_What to work on_:
Please print exactly the lines below, from the start of the material up to and including the line with "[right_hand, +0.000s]", but none of the pictures.

------------------------------

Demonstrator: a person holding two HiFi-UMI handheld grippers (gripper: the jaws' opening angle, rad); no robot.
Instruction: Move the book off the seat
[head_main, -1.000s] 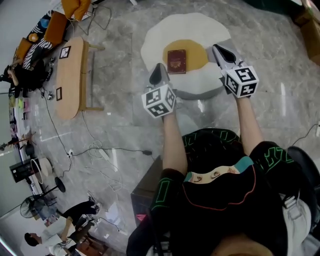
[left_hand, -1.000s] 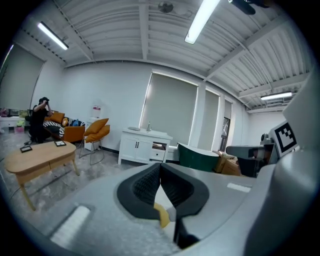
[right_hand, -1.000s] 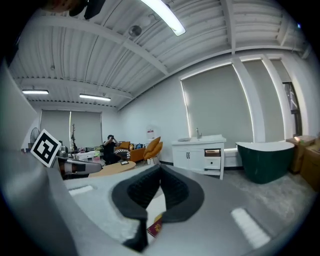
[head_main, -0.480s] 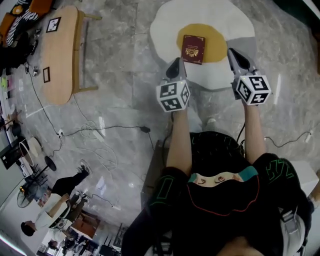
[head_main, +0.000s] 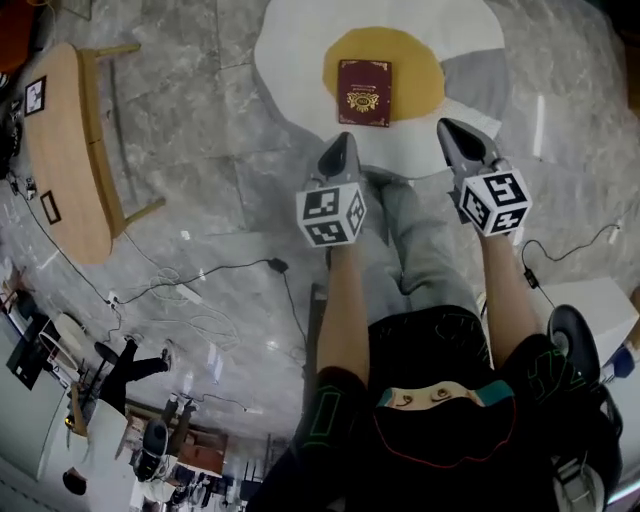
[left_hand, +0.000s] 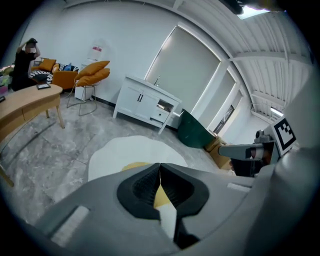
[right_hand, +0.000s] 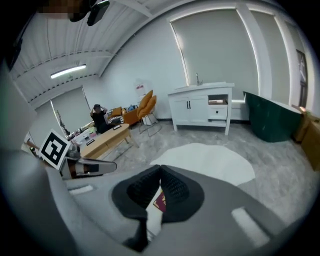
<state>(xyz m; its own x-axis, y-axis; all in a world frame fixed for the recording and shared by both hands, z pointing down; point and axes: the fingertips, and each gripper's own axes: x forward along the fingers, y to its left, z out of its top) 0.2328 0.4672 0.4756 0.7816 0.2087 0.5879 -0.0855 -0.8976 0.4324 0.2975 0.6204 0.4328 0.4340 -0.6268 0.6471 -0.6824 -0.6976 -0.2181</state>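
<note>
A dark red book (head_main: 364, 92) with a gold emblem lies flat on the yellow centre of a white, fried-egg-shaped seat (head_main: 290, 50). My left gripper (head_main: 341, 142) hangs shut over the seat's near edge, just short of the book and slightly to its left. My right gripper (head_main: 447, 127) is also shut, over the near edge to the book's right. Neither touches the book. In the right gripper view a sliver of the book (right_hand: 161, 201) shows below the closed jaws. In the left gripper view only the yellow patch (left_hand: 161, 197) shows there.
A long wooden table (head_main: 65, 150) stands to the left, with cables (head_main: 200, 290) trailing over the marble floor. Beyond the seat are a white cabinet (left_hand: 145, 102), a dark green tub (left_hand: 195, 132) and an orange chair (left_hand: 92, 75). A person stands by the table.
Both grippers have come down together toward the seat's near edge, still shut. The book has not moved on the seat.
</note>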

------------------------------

_Task solution_:
Demonstrator: a person holding two HiFi-UMI handheld grippers (gripper: the jaws' opening angle, rad); no robot.
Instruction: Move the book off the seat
[head_main, -1.000s] 
[left_hand, -1.000s] 
[right_hand, -1.000s] 
[head_main, -0.480s] 
[head_main, +0.000s] 
[left_hand, +0.000s] 
[right_hand, +0.000s] 

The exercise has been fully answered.